REQUIRED WORK: Would you print the listing that follows exactly, but without its pictures?

SUPPLIED DATA:
• • • • •

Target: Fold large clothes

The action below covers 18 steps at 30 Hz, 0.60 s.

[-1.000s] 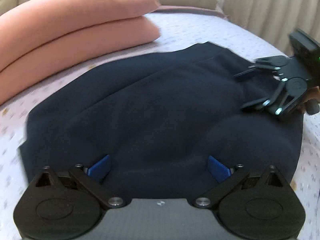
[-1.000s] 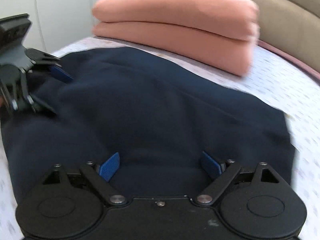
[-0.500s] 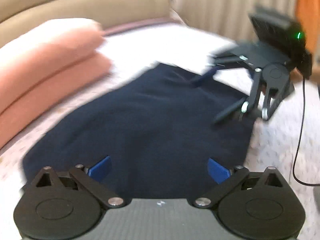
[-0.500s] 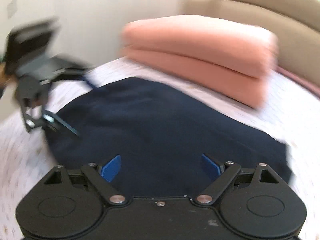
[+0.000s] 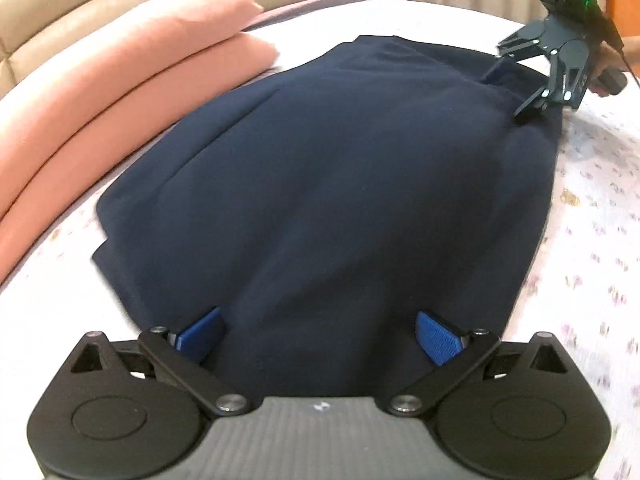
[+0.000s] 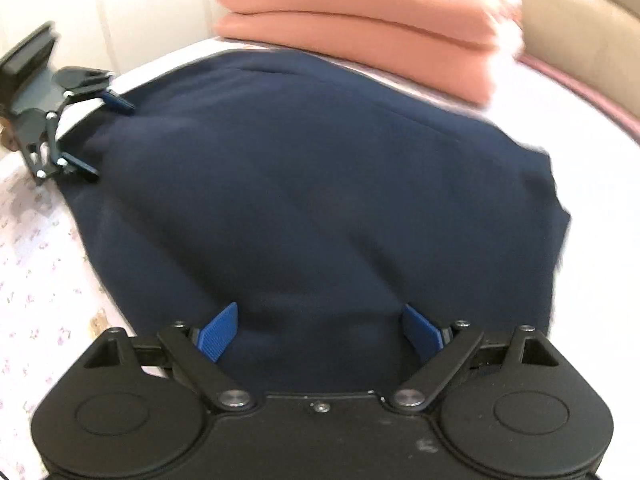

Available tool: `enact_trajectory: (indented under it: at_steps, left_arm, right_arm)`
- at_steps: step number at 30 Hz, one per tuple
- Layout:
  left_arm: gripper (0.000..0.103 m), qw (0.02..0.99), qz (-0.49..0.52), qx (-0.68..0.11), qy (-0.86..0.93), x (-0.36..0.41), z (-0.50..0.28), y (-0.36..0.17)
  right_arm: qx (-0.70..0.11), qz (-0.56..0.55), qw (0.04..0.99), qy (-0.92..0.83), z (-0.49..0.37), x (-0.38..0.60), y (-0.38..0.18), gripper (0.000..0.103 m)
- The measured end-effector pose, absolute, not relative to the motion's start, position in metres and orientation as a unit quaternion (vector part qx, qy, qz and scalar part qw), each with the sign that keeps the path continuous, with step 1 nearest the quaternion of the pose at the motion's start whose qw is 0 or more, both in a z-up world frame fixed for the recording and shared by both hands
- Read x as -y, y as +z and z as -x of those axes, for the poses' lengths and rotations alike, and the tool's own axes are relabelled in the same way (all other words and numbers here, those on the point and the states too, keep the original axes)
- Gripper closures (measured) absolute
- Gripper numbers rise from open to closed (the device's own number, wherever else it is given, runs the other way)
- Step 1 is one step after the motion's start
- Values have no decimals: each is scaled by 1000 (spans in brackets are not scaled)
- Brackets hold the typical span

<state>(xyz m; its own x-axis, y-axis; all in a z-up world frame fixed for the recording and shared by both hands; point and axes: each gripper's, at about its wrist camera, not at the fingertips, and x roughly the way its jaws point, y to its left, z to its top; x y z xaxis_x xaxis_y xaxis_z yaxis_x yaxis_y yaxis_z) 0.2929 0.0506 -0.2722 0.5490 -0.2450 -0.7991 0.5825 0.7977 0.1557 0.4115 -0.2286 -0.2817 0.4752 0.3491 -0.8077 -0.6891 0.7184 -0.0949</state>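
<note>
Navy garment (image 5: 340, 184) folded flat on floral bedsheet (image 5: 592, 216), beside stacked peach pillows (image 5: 120, 80). Left gripper (image 5: 318, 334) and right gripper (image 6: 320, 330) both spread wide, fabric between fingers, ungrasped.

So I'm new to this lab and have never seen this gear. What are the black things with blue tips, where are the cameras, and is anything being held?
They are two hand-held claws, one in each of the person's hands, each carrying a camera that looks along its fingers. The left camera shows the left claw up close and the right claw across the cloth; the right camera shows the reverse. A dark navy garment lies partly folded on a floral bedsheet, beside stacked pink bedding. Both claws are open over the garment's edges, gripping nothing.
</note>
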Motion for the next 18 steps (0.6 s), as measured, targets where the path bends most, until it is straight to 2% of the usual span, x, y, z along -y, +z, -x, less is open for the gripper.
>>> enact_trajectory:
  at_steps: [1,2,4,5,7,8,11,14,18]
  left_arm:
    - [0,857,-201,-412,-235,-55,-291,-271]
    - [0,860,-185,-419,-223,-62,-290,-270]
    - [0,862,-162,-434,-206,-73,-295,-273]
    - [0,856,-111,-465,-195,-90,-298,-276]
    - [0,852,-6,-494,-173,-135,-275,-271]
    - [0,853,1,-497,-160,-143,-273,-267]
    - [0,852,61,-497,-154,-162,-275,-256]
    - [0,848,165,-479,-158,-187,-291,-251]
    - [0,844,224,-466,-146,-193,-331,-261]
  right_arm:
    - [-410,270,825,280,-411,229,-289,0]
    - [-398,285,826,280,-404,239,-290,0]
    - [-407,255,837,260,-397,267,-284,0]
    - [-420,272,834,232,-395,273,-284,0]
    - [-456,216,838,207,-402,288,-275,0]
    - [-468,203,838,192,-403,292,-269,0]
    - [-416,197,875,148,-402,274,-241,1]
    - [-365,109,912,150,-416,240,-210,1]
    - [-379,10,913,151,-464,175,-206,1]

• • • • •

ANSWER TO THIS TASK:
Target: Fold large clothes

The action below covers 18 steps at 30 Hz, 0.60 s.

[-1.000s] 
[-1.000s] 
[-0.500s] 
[-0.500s] 
[+0.000s] 
[+0.000s] 

Available tool: `enact_trajectory: (indented under it: at_steps, left_arm, right_arm)`
- at_steps: step number at 30 Hz, one per tuple
- Layout:
  left_arm: gripper (0.000..0.103 m), qw (0.02..0.99), qz (-0.49..0.52), qx (-0.68..0.11), qy (-0.86..0.93), x (-0.36..0.41), z (-0.50..0.28), y (-0.36..0.17)
  right_arm: qx (-0.70..0.11), qz (-0.56..0.55), qw (0.04..0.99), qy (-0.92..0.83), z (-0.49..0.37), x (-0.38..0.60), y (-0.38..0.18), gripper (0.000..0.103 m)
- The measured end-effector pose, absolute, not relative to the motion's start, position in metres and orientation as a unit quaternion (vector part qx, qy, qz and scalar part qw), each with the sign that keeps the path continuous, with step 1 nearest the quaternion of the pose at the motion's start whose qw is 0 or more, both in a z-up world frame fixed for the recording and shared by both hands
- Read x as -y, y as +z and z as -x of those axes, for the poses' lengths and rotations alike, and the tool's own axes are relabelled in the same way (all other words and numbers here, those on the point and the states too, keep the original axes)
- Gripper closures (measured) absolute
- Gripper numbers rise from open to closed (the device's own number, wherever else it is given, runs the other way)
- Step 1 is one step after the motion's start
- Values have no decimals: each is scaled by 1000 (spans in brackets are not scaled)
- Brackets hold the typical span

<state>(xyz m; its own x-axis, y-axis; all in a z-up world frame fixed for the recording and shared by both hands; point and axes: each gripper's, at about its wrist camera, not at the fingertips, and x roughly the way its jaws point, y to its left, z to its top; x y z xaxis_x xaxis_y xaxis_z yaxis_x yaxis_y yaxis_z) 0.2929 0.0506 -0.2722 0.5490 -0.2450 -0.7991 0.5825 0.7977 0.1557 0.4115 -0.2286 -0.2817 0.4752 0.3491 -0.8077 -0.6891 0.7184 -0.0949</state>
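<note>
Navy garment (image 5: 340, 184) folded flat on floral bedsheet (image 5: 592, 216), beside stacked peach pillows (image 5: 120, 80). Left gripper (image 5: 318, 334) and right gripper (image 6: 320, 330) both spread wide, fabric between fingers, ungrasped.

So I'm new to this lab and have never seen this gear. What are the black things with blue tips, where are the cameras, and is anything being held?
They are two hand-held claws, one in each of the person's hands, each carrying a camera that looks along its fingers. The left camera shows the left claw up close and the right claw across the cloth; the right camera shows the reverse. A dark navy garment lies partly folded on a floral bedsheet, beside stacked pink bedding. Both claws are open over the garment's edges, gripping nothing.
</note>
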Motion for the next 18 steps (0.6 s), as measured, targets where the path bends most, until it is straight to 2% of the usual span, x, y, z along -y, +z, -x, less is open for the gripper.
>>> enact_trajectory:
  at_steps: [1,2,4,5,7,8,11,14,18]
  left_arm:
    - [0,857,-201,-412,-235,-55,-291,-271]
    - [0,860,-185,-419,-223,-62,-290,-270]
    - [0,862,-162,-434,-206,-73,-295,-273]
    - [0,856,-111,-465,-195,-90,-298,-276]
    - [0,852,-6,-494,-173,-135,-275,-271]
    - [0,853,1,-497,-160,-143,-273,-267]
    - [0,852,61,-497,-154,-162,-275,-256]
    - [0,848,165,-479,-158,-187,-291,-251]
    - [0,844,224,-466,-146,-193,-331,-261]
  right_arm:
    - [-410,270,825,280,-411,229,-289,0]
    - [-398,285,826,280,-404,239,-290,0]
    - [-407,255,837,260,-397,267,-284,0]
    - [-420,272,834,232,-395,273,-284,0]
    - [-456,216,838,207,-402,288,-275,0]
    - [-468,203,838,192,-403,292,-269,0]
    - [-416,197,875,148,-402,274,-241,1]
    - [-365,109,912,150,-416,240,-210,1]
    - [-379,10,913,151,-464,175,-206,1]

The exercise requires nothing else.